I would guess that some reviewers have been misdescribing The Hunter as “minimalist” because they haven’t considered the concept of essentialism—the process by which inessential narrative details get eliminated for the sake of greater force and clarity. Sticking to basics isn’t the same thing as reducing or simplifying basic ingredients. Bresson—another essentialist commonly mistaken for a minimalist, especially during the ‘60s, when his rigour was widely regarded as eccentric mannerism—characteristically sought to make his actors expressive according to what they were and what their bodies said, not according to what they might consciously project as actors. (It’s worth adding that Pitts took over the film’s leading role from the non-professional he had in mind at the last moment and out of practical necessity, not according to his original design.)
Pitts’ essentialism, moreover, has a vital ethical dimension.
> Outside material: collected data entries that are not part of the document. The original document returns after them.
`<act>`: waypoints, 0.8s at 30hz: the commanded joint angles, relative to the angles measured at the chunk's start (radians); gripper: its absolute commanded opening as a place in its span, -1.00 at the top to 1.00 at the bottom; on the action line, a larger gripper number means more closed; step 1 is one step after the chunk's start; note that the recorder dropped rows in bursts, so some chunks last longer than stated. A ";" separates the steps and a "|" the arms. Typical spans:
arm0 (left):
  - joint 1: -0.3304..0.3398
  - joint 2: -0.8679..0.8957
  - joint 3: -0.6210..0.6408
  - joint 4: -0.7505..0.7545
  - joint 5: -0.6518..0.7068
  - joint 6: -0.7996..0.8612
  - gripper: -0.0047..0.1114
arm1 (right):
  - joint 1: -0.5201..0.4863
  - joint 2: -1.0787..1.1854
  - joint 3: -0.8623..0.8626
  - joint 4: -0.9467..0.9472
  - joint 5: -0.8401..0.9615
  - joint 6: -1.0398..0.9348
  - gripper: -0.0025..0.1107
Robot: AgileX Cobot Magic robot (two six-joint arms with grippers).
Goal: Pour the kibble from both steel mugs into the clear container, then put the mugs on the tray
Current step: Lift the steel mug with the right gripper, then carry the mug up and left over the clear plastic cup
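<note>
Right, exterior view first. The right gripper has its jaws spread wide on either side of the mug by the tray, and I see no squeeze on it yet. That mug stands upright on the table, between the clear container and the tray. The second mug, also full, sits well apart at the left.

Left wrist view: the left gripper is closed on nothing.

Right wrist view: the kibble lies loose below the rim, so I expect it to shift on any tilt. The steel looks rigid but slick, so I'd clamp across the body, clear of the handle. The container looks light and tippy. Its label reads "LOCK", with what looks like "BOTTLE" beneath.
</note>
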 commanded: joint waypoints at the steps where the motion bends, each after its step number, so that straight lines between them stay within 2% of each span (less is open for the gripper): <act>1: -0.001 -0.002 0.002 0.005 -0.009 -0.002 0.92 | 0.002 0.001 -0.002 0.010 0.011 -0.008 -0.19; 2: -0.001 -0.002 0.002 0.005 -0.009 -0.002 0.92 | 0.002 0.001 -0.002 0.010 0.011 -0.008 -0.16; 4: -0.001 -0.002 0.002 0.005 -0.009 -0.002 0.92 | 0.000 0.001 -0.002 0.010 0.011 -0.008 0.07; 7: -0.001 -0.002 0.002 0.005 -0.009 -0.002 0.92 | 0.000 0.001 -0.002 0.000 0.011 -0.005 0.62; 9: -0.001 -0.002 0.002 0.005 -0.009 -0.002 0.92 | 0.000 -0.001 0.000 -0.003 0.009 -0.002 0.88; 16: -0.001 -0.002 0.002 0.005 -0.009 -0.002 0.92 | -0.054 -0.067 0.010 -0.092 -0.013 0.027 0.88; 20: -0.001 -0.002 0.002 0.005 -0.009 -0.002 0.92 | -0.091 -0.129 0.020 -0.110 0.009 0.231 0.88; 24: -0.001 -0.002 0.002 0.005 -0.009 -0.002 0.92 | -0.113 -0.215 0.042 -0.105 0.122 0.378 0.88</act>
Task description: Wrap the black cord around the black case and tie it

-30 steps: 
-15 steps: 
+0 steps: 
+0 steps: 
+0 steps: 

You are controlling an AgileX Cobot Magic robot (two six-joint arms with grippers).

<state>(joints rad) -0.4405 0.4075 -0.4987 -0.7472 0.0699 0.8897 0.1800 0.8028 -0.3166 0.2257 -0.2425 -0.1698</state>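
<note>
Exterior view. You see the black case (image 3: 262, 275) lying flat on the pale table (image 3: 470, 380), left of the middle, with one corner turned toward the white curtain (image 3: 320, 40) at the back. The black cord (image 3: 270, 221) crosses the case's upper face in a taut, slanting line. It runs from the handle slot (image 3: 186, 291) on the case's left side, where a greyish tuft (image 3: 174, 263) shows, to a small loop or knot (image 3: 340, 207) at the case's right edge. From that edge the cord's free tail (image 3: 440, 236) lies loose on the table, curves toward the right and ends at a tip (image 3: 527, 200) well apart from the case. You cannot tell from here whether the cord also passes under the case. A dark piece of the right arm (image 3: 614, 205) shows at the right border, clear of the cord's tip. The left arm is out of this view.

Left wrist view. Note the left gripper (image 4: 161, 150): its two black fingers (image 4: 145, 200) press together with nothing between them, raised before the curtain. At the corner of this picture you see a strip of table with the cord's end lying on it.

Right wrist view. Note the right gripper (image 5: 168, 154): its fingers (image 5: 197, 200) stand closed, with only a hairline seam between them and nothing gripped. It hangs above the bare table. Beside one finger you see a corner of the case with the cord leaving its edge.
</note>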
The hero shooting two cops at random on the freeway becomes morally equivalent to the draftee cop shooting him from a distance in the final sequence, simply because he’s dressed in the other cop’s uniform. In both cases, one could say that blind hatred trumps and makes irrelevant whatever position one has, whatever side one happens to be on, just as blind and arbitrary injustice is what sets the other wheels of this tragedy in motion. A country in a state of potential or actual civil war describes a good many places today, and not just Iran or the United States or Egypt. For Pitts, it would appear that this civil war and the hatred it engenders has a way of levelling all the other issues; leaving many questions unanswered ultimately becomes both cause and effect.